**Task goal**
Please repeat the line that contains "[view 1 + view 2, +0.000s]" and every line after it, exactly, through the end of the records.

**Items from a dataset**
-*-

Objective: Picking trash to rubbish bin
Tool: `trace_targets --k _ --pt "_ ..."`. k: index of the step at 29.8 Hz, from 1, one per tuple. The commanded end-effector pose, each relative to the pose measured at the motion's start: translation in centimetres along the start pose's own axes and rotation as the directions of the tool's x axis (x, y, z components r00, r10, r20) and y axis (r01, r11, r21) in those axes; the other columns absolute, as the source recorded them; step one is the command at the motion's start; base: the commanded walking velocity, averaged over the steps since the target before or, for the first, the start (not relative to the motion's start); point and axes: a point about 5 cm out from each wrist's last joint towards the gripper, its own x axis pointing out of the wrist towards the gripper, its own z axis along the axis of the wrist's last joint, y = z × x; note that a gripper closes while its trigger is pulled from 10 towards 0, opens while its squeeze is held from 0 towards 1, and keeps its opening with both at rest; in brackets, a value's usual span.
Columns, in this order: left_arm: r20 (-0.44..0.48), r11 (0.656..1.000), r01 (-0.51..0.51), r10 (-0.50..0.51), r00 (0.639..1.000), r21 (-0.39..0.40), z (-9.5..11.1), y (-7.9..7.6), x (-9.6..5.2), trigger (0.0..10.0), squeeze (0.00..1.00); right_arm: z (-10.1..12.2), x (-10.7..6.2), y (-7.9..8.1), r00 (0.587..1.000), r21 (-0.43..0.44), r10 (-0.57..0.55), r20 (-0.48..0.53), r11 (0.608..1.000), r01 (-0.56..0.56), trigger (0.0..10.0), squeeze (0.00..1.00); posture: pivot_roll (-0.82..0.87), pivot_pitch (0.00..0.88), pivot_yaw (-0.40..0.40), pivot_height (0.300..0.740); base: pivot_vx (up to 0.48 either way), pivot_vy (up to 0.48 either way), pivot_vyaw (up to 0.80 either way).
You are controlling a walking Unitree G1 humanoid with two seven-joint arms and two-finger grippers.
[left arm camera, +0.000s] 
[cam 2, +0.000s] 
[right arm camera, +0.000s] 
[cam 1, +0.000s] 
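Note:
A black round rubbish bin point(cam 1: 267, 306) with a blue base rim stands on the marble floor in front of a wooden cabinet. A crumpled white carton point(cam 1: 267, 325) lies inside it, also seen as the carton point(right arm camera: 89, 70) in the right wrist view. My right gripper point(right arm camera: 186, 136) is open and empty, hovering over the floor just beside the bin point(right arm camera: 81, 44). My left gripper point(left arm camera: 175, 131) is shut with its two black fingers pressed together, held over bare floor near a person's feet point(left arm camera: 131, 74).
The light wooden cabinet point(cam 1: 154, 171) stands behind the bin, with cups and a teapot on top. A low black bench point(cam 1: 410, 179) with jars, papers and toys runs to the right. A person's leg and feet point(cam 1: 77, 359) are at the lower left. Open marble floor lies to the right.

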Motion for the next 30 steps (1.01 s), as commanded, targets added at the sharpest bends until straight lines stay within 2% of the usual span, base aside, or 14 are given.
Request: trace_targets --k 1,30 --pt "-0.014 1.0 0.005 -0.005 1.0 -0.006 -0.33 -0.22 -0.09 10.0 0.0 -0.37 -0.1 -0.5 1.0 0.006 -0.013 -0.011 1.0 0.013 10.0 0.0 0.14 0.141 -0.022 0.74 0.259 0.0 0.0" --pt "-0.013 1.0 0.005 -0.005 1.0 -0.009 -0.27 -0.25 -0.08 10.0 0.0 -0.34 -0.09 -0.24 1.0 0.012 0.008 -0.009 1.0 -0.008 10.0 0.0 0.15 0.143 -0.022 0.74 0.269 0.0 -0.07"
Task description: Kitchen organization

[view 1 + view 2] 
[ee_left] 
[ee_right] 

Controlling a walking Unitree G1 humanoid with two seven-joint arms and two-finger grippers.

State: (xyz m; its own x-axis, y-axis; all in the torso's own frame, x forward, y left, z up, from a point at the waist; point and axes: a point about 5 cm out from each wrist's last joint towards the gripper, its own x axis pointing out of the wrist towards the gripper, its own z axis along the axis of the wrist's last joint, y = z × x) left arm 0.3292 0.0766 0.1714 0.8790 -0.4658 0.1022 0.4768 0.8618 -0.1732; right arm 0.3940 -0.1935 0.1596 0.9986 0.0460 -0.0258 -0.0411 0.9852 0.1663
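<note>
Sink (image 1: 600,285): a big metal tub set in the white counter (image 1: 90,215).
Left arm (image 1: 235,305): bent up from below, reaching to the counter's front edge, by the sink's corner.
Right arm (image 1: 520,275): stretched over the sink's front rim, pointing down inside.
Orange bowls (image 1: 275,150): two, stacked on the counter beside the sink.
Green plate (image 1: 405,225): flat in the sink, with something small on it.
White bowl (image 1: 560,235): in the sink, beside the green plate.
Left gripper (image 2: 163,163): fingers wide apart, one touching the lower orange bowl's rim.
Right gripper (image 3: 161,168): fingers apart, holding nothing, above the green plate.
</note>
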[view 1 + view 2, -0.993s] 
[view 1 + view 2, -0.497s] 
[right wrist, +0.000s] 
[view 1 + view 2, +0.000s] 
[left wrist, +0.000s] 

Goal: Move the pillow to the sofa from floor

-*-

**Exercise output**
[view 1 + view 2, +0.000s] 
[left wrist, +0.000s] 

Goal: Move the pillow to the sofa from floor

Nothing else is needed for the answer.